## Aim of the exercise
Return each line below holding the string "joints".

## Raw data

##########

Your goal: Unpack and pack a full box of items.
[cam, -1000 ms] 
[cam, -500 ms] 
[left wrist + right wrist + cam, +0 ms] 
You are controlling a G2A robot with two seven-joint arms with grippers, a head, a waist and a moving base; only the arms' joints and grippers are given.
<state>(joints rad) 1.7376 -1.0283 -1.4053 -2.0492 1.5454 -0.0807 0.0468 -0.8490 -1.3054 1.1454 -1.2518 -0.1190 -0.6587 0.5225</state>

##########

## Solution for this task
You are controlling a G2A robot with two seven-joint arms with grippers, a head, a waist and a moving base; only the arms' joints and grippers are given.
<state>(joints rad) 1.7376 -1.0283 -1.4053 -2.0492 1.5454 -0.0807 0.0468 -0.8490 -1.3054 1.1454 -1.2518 -0.1190 -0.6587 0.5225</state>

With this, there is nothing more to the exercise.